Aerophagia, or chronic air swallowing, is a behavioral cause. Eating quickly, talking while eating, chewing gum, sucking on hard candy, and anxiety-related breathing changes can all lead to swallowing large amounts of air throughout the day. This air has to go somewhere, and most of it comes back up as burps.
When Burping Points to Something More Serious
Most excessive burping traces back to reflux, a functional gut disorder, or swallowed air. Occasionally, though, it signals something that needs prompt attention. A sudden change in your gas symptoms, especially combined with unintentional weight loss, difficulty swallowing, persistent abdominal pain, or changes in bowel habits, warrants investigation. Digestive tract obstructions, including those caused by colorectal or stomach cancers, can produce increased gas as an early symptom.

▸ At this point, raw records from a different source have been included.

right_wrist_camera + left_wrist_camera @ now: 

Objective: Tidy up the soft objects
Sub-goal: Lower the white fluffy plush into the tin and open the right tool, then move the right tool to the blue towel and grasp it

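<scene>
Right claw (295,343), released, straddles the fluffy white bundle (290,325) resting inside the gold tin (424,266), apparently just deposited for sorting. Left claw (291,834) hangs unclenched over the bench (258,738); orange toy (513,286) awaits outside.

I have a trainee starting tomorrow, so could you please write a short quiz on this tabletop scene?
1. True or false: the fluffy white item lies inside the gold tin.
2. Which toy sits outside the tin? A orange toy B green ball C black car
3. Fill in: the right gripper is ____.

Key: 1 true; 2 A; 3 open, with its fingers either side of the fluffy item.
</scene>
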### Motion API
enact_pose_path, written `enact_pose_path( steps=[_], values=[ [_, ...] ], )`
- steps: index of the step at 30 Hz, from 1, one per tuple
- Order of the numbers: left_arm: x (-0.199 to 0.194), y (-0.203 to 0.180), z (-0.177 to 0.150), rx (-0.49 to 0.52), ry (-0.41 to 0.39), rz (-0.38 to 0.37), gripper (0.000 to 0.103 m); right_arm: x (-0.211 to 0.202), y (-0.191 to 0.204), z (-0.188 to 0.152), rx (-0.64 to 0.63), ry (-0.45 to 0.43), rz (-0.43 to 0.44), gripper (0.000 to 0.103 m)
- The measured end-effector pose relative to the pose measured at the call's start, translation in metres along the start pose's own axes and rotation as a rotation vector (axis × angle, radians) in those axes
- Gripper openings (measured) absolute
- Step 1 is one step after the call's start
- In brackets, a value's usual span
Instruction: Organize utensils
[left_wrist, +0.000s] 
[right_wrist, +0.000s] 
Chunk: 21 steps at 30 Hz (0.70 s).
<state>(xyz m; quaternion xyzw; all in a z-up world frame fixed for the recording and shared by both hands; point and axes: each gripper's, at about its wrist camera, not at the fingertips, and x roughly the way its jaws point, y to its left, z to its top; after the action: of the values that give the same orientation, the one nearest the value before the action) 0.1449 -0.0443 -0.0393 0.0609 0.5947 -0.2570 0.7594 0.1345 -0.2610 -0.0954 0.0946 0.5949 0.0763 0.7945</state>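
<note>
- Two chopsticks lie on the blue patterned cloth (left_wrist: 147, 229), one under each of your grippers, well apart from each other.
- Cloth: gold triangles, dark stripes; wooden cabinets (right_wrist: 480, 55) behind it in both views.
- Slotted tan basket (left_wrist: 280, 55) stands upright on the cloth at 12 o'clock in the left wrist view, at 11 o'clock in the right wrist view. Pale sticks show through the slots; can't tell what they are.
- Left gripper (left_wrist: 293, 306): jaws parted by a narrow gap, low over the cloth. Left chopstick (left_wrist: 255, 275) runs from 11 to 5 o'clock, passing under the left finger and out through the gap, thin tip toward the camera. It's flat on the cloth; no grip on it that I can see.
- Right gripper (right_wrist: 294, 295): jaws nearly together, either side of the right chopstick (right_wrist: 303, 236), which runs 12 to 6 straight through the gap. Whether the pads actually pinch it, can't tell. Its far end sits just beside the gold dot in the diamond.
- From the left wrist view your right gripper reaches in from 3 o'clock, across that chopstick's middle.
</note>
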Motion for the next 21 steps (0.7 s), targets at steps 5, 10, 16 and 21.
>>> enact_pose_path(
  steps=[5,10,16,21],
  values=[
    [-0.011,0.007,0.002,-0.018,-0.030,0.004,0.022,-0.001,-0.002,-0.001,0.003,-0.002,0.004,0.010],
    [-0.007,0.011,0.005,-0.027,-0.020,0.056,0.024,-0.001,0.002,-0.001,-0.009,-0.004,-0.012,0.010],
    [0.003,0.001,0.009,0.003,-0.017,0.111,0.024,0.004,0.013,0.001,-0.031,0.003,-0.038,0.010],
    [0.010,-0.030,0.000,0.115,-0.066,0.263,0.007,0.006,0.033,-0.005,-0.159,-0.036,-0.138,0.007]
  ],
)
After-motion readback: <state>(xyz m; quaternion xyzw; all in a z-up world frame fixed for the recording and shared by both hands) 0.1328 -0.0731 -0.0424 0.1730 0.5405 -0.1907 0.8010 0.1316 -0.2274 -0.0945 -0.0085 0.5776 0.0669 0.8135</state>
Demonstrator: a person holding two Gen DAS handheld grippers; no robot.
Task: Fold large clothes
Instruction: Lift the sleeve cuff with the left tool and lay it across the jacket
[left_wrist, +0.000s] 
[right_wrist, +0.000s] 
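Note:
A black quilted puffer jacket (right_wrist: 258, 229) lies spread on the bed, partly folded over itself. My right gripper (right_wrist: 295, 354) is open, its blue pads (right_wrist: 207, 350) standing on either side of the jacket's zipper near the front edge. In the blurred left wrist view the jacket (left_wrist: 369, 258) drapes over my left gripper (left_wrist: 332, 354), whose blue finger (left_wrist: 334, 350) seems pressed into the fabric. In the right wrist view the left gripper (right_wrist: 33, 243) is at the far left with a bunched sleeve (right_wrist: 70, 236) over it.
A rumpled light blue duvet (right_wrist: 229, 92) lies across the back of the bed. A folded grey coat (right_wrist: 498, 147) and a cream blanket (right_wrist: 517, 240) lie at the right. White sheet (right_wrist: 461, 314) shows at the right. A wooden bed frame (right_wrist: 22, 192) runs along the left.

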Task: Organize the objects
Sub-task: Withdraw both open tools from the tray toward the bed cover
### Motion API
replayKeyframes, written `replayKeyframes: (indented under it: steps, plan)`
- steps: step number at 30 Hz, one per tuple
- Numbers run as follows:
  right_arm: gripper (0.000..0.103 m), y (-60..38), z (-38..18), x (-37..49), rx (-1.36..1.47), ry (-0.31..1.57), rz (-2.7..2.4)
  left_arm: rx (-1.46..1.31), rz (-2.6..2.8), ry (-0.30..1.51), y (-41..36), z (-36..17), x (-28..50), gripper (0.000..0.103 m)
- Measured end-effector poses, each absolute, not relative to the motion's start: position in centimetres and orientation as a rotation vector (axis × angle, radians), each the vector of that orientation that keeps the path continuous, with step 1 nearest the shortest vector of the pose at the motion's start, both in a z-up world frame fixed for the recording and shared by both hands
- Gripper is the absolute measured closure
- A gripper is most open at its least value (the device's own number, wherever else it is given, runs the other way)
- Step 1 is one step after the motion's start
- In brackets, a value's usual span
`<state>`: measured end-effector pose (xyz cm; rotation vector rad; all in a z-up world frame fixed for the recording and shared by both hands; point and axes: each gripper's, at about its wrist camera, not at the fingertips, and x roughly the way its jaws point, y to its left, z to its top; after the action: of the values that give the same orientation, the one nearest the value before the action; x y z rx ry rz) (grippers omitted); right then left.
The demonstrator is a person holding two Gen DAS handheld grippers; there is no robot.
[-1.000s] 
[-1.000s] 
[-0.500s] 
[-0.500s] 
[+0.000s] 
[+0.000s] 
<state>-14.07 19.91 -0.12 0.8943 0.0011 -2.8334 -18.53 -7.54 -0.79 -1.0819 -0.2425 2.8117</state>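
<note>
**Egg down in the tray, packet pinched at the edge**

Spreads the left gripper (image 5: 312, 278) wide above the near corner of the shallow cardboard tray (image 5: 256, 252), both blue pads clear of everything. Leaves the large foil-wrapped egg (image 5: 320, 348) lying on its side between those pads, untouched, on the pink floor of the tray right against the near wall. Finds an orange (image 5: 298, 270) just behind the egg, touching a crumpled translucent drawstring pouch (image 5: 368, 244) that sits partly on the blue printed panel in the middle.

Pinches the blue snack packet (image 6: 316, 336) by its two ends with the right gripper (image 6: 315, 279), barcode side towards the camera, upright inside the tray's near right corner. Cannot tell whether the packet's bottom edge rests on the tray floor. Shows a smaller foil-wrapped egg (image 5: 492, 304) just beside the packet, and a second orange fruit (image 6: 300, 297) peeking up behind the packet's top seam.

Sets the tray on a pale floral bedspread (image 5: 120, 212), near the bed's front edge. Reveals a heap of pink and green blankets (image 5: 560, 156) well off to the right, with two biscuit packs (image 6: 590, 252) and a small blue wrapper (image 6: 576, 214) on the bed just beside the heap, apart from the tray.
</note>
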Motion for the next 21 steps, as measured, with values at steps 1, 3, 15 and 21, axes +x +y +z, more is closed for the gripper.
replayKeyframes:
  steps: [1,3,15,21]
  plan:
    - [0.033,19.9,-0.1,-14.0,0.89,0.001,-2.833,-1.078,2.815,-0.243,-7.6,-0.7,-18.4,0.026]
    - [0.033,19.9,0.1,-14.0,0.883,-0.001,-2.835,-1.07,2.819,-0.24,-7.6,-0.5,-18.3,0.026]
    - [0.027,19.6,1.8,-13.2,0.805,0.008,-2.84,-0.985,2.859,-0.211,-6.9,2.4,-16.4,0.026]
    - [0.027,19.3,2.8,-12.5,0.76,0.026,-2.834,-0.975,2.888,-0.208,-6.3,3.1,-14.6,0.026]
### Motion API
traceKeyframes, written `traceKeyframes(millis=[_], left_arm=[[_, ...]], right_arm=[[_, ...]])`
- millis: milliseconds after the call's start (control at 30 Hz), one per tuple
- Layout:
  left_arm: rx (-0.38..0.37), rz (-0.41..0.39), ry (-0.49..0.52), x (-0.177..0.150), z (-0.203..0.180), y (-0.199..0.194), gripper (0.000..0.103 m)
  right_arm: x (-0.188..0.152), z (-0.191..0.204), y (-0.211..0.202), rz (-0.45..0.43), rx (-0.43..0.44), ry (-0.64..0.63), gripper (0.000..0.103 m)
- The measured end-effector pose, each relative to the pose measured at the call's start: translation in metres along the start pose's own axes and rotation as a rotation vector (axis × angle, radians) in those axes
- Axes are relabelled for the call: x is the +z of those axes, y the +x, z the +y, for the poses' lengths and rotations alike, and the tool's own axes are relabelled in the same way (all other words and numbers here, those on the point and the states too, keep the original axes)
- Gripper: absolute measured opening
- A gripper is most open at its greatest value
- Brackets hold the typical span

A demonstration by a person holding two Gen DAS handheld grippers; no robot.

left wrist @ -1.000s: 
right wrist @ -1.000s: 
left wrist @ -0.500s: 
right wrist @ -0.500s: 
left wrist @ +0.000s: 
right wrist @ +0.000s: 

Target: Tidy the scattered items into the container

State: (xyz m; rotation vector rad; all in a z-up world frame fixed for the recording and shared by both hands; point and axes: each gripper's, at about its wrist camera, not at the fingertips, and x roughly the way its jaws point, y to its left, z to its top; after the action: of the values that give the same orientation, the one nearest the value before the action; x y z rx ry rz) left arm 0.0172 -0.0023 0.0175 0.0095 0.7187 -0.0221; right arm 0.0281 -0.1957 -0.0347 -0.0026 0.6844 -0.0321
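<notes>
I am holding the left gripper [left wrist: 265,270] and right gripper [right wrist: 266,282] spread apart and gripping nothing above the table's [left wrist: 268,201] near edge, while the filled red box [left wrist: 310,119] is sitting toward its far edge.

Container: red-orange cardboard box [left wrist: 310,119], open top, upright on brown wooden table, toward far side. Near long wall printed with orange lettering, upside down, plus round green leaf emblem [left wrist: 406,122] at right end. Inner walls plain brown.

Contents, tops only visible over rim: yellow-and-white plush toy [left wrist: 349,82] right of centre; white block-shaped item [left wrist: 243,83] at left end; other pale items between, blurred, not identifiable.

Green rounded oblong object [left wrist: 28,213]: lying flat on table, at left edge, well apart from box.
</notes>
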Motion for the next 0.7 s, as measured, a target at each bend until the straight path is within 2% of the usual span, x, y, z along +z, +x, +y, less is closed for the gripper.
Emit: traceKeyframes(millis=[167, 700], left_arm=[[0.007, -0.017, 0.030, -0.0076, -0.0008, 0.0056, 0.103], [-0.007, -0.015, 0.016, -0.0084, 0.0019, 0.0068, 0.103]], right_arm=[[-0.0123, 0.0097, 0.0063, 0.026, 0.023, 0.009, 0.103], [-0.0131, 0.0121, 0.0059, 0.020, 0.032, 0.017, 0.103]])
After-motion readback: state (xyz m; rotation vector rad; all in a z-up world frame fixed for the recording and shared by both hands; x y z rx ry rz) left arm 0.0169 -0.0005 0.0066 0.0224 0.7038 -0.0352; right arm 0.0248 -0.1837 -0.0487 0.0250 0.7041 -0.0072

Practical Ways to Reduce Burping
If reflux is driving your burping, the standard reflux strategies apply: eating smaller meals, staying upright for two to three hours after eating, and avoiding foods that loosen the lower esophageal sphincter (alcohol, chocolate, fatty or fried foods, mint, and caffeine are common culprits). Losing weight, if relevant, reduces pressure on the stomach and decreases reflux frequency.
If air swallowing is a factor, the fixes are behavioral. Chew each bite slowly and swallow completely before taking the next one. Cut back on gum and hard candy. Avoid drinking through straws or gulping carbonated beverages. These sound minor, but they can meaningfully reduce the volume of air reaching your stomach over the course of a day.
For people whose burping is linked to stress or anxiety, working with a behavioral health specialist can help. The goal is learning to notice when your breathing pattern changes under stress, since anxious breathing often involves shallow gulps that pull air into the esophagus. Speech-language pathologists can also help retrain the throat and breathing mechanics involved in supragastric belching, which is especially useful when the habit has become unconscious.
Clinicians classify belching as a disorder when it’s bothersome enough to interfere with daily activities, occurs on more than three days per week, and has persisted for at least three months. If your burping fits that pattern and hasn’t responded to the adjustments above, specialized testing can measure what type of belching you’re experiencing and whether acid reflux is occurring alongside it. That distinction matters because gastric belching, supragastric belching, and reflux-driven belching each respond best to different approaches.